За дверью ну почти он. Претендент на грех за убийство, взятый мной на душу.
Сияющая и побитая физиономия Орловского.
- О, боже, Лекс. Ветер сменился. Тебе с попутным в другую сторону, — устало вздыхаю.
- Мне Калинина звонила, просилась пожить несколько дней, — такая себе новость, не особо важная.
- М-м-м, — издаю задумчиво, не найдя что ему ответить, но всё же договариваю честно, — Не пускай её, потом не отвяжешься.
- Светка - не ты, за ней подглядывать в душе неинтересно, — отшучивается, прислоняясь к косяку. Склоняет голову, вглядываясь в меня исподлобья.
- Орловский, заканчивай, а то прысну в тебя перцовым баллончиком. Зачем пришёл? – спрашиваю недружелюбно и не допускаю попыток ворваться в мой тоскливый терем.
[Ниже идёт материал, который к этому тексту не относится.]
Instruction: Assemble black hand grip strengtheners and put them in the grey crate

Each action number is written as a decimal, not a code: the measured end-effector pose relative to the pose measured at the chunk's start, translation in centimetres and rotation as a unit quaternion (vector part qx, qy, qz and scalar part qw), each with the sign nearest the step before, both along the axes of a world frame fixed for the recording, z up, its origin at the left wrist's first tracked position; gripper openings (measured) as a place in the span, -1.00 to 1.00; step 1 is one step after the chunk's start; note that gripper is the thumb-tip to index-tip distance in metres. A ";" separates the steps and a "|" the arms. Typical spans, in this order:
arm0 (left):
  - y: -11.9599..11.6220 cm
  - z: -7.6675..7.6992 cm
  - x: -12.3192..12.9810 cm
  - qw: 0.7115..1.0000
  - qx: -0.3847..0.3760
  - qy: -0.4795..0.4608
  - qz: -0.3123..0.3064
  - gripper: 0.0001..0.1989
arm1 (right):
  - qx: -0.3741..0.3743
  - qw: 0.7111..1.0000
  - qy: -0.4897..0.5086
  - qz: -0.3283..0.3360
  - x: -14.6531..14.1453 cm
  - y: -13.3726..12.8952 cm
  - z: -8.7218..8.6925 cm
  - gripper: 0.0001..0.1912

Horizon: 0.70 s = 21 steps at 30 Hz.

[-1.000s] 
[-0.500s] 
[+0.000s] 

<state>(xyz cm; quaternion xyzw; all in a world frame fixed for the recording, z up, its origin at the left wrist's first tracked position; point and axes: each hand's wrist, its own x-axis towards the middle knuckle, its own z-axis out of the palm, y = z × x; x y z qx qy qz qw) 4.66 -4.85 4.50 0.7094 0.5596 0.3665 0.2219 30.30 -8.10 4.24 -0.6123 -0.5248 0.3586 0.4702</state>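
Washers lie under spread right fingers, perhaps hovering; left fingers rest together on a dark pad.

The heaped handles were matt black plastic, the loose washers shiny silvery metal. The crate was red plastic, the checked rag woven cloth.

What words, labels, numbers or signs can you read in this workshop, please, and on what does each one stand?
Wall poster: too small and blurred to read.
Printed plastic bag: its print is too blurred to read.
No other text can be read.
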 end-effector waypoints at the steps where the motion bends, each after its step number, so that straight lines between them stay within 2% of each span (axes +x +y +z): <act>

- Хотел тебя увидеть,— заявляет прямёхонько, — Что мне ещё остаётся. Смотреть на тебя издалека и кусать локти.
- Мы на парах виделись, — стряхиваю его пальцы, порывающиеся намотать, выбившуюся из моего хвостика пружинку.
- Борзик, мне херово без тебя, — выдаёт неожиданно, страдальчески поскрипывая голосом.
- Ничем не могу помочь. У само́й настроения по нулям, — напрягаюсь, когда он это говорит.
Чертовщина какая-то творится последнее время, ей-богу.
- Не буду спрашивать, кто в этом виноват. Мне всё понятно, — заметно оживляется, растягиваясь в странно довольной улыбке.
- Что понятно, Лекс?
- Тебе красное или белое? – не дожидаясь моего ответа, срывается вниз по лестнице.
- Лекс! – зову его, чтобы остановить.
- Вернусь через двадцать минут. Не закрывайся, иначе под окнами буду орать, как мартовский кот, — Орловский выпаливает это, задержавшись за перила.
Я стыну в нерешительности. Моральное истощение сказывается не лучшим образом, блокируя все разумные опровержения…
***********
Просыпаюсь на утро, как в самой банальной комедии после убойного девичника. Голова налита свинцовой тяжестью и не поднимается с подушки. Ресницы слиплись. Язык присох к нёбу, но это не самое тревожное в моём пробуждении.
Грудь бессовестно тискает мужская рука. Она по ощущениям больше и грубее, чем стандартная женская. И это ещё не всё.
В мой копчик упирается внушительный половой орган. Он без трусов. Тот, кто лежит позади меня совершенно и неприемлемо голый.